Voici les trois choses que j’ai retenues :

Primo, le monsieur à vraiment mal. Je ne l’avais jamais rencontré auparavant mais d’après ce que j’ai vu de les yeux, il est en loques. Mobilité réduite, troubles nerveux et autres affections dont je ne peux parler publiquement.

Secondo. Sa libération conditionnelle à été possible à la superposition de trois éléments. Le certificat médical (ça a fait le tour des RS) l’avis de trois mecedins assermentés qui ont fait le tour de toutes les prisons du Togo pour déterminer les détenus dont l’état de santé nécessite une libération (son nom figurait sur la vingtaine de personne retenues) et enfin, l’indroducton d’une demande de libération conditionnelle par son avocat, assortie du paiement d’une caution. Il s’agit par conséquent d’une procédure régulière. Et comme je l’ai dit, sauf à être un comédien de première, le monsieur ne va pas bien.

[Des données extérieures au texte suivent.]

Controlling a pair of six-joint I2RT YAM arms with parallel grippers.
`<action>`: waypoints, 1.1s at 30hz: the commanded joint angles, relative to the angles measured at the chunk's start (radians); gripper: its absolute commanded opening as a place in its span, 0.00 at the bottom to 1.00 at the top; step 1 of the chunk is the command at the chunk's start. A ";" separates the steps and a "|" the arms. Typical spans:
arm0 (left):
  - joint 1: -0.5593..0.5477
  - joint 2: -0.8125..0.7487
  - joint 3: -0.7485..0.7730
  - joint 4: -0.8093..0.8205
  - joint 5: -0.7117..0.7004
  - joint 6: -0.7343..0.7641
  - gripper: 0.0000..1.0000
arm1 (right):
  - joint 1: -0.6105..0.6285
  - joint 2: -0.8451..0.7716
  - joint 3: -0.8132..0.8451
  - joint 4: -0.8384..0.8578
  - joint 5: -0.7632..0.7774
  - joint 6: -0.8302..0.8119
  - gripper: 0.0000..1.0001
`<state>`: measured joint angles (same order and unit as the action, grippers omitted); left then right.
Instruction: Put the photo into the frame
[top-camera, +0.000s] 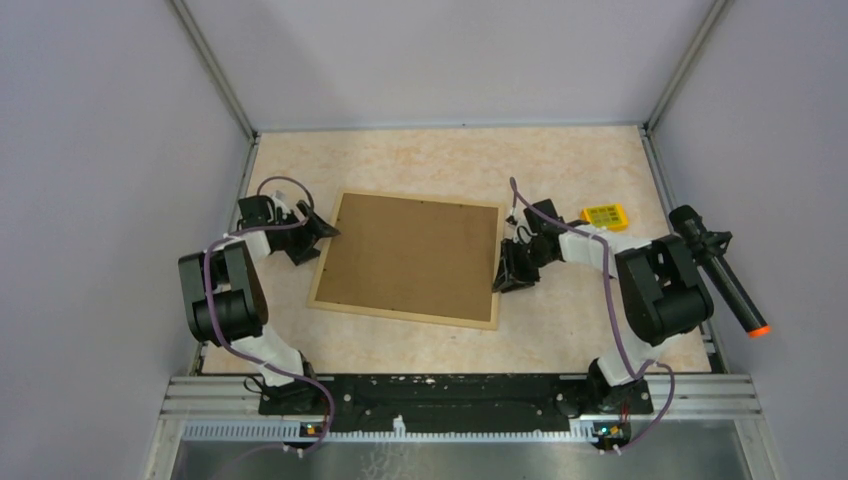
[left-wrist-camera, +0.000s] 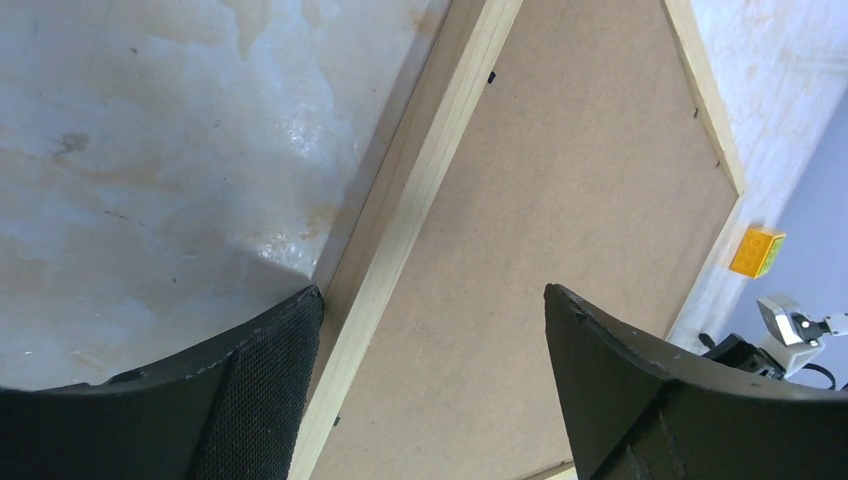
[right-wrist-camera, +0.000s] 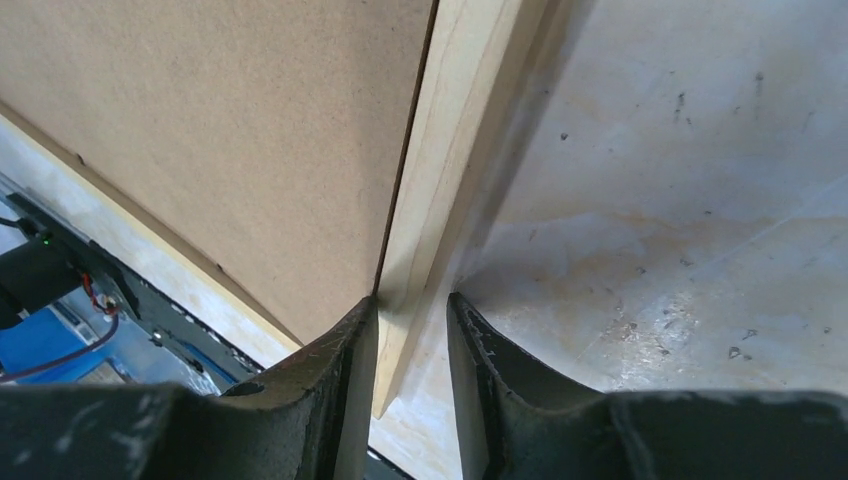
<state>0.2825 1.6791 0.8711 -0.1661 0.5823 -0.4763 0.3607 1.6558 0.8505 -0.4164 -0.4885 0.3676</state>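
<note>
Half grips the back-up frame (top-camera: 410, 258) on the worktop (top-camera: 450, 160): pinches its right rail with the right end effector (right-wrist-camera: 411, 300), straddles the left with the left end effector (left-wrist-camera: 432, 290) agape, seemingly to lift it; shows no photo.

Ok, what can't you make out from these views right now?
- Photo: in no view. The frame lies back up, so its board hides whatever is under it.
- Right gripper: in the right wrist view its fingers flank the frame's rail, but shadow hides whether they touch it.
- Yellow block: in the top view it is too small to read its face.
</note>
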 joint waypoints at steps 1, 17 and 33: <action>-0.005 0.062 -0.090 -0.053 0.000 0.003 0.87 | 0.056 0.054 -0.049 -0.058 0.159 -0.013 0.33; -0.006 0.052 -0.307 0.056 0.122 -0.096 0.82 | 0.273 0.348 0.062 0.000 0.617 0.366 0.30; -0.008 0.044 -0.322 0.067 0.131 -0.078 0.82 | 0.397 0.451 0.117 -0.056 0.769 0.325 0.30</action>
<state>0.3248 1.6447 0.6559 0.2443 0.6434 -0.5400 0.7189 1.7912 1.1233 -0.7364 0.1459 0.7071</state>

Tertio, je déteste le viol et les violeurs, tout autant que les lynchage médiatiques sur des crimes présumés. Ce dont nous avons besoin dans cette affaire, c’est un procès, très vite: soit pour faire justice aux plaignantes, ou pour restaurer monsieur Moutité dans son honneur. Tout ceci dépend de lui. Le seul conseil que je lui ai donné, c’est que lorsqu’on en liberté sous contrôle judiciaire, on évite de se prononcer publiquement sur l’affaire, surtout quand ça concerne un viol présumé. Ça énerve les gens.

Voilà, j’ai fait ce qu’il fallait faire et prions pour que le procès intervienne assez rapidement pour libérer toutes les personnes impliquées dans cette sombre affaire.